President Nader, subject to verification, these candidates who stand before you have been recommended by the faculty as having completed requirements for the degrees of Associate in Arts, Associate in Applied Science, Associate in Science, Bachelor of Science, and Bachelor of Technology.
On behalf of the College Council, and by virtue of the authority vested in me by the Board of Trustees of the State University of New York, and by the State University Chancellor, the Honorable Kristina M. Johnson, I confer upon the successful candidates, the degrees of Associate in Arts, Associate in Applied Science, Associate in Science, Bachelor of Science, and Bachelor of Technology. Congratulations!
Candidates, please line up and, as each name is called, walk across the platform to shake hands with Dr. Nader and to receive your diploma cover from Dr. Joseph. A souvenir ticket and lapel pin, gifts from the College, will be given to you by Dr. Tom Corti and Ms. Regina Vazquez after your photo is taken. To give each the courtesy of being recognized, we ask all guests to please remain seated.
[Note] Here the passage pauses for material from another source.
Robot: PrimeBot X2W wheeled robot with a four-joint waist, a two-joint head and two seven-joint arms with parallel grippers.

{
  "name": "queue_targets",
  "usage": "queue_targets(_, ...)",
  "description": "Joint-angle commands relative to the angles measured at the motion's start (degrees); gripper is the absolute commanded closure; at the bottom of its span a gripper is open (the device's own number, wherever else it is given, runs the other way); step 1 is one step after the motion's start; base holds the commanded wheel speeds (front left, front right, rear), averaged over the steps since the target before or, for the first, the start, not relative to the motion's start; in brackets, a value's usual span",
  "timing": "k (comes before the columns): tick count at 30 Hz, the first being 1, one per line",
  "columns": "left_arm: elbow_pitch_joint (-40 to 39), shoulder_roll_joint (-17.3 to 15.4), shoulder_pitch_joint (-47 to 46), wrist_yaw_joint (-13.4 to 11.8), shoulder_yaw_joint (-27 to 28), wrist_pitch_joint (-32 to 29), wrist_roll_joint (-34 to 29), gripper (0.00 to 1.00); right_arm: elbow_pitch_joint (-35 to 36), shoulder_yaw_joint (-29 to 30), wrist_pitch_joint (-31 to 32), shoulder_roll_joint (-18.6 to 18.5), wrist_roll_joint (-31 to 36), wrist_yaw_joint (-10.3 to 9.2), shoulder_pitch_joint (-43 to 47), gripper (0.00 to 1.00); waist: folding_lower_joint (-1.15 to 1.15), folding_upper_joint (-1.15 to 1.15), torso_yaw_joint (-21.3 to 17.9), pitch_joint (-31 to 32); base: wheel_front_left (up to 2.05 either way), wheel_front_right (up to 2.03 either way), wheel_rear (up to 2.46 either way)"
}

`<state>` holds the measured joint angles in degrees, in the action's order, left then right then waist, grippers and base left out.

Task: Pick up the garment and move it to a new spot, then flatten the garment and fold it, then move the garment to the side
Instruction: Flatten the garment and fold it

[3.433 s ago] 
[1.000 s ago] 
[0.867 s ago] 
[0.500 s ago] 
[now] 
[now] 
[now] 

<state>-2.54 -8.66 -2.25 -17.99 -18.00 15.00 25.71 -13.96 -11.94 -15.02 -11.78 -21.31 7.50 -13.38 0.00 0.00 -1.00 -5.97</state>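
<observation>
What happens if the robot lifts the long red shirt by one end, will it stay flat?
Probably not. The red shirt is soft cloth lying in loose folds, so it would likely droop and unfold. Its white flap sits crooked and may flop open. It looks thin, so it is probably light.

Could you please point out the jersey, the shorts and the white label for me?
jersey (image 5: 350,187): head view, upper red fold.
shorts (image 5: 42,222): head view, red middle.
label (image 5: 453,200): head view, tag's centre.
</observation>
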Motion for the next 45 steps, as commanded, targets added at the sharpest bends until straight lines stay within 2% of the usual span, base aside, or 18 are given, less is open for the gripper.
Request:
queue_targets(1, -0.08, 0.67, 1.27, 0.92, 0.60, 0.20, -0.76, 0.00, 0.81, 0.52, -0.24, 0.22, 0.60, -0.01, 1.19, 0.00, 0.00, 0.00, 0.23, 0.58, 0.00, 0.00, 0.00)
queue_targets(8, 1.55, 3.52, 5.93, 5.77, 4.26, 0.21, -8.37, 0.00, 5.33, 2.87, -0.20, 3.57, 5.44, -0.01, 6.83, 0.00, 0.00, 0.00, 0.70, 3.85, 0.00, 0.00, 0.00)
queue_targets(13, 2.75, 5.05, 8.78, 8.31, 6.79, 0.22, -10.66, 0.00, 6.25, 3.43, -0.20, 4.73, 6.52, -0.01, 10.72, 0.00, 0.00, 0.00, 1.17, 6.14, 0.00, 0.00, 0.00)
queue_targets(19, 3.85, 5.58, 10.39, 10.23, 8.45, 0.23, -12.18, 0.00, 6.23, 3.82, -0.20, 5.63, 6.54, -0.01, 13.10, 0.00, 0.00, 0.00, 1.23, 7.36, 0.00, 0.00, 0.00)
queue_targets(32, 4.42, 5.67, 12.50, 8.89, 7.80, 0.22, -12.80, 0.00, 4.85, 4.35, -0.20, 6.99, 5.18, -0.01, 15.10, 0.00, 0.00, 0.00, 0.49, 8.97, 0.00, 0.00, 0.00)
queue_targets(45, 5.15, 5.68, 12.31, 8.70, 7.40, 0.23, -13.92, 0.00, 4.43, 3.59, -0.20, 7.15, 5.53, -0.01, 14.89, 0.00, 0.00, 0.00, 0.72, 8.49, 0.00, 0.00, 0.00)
Will Dr. Mary Caulfield and Mr. Gene Peters please come forward to announce our graduates.
(440 Graduates in Order of Procession)
Anne Sabine Mirville
George Evan Malafis
Addison Augustin Ii
Jennifer Isloa Morataya
Yvette Carmen Noriega
Cruz Rosario Jr.
Jose Manuel Perez Duque
Dillon E. Taylor
Qasim Muhammed Khan
Jacqueline Devin Lewis
William T. Walsh
Guru Prasad Nochikattuvalasu Thangarat
Maritza A Moya
Mary Grace Bullis
Taha Ali Alvi
Jared Forbes Issac Monah
Alejandro Ponaldo Senn
Kara A. Hendricks
Michael Anderson Jr
Tony Vito Palmer
Kanza A. Khan
Graduates, please stand. You may now move your tassels to the left. Ladies and gentlemen, it is with great pride we present to you the Farmingdale State College graduating Winter Class of 2017.
As the Grand Marshal stands at the ready, it reminds us that Commencement begins and ends with an academic procession.
It does so in part, to sustain the honor and dignity of the event. We will now recess from this area, and I ask that all guests please remain seated until the platform party, faculty and graduates have left the arena. For safety reasons, please meet your graduate after the recession.
Will the platform party, faculty, and graduates please stand. Leading us out will be the President’s platform party, then the faculty/staff, and then our Winter Class of 2017.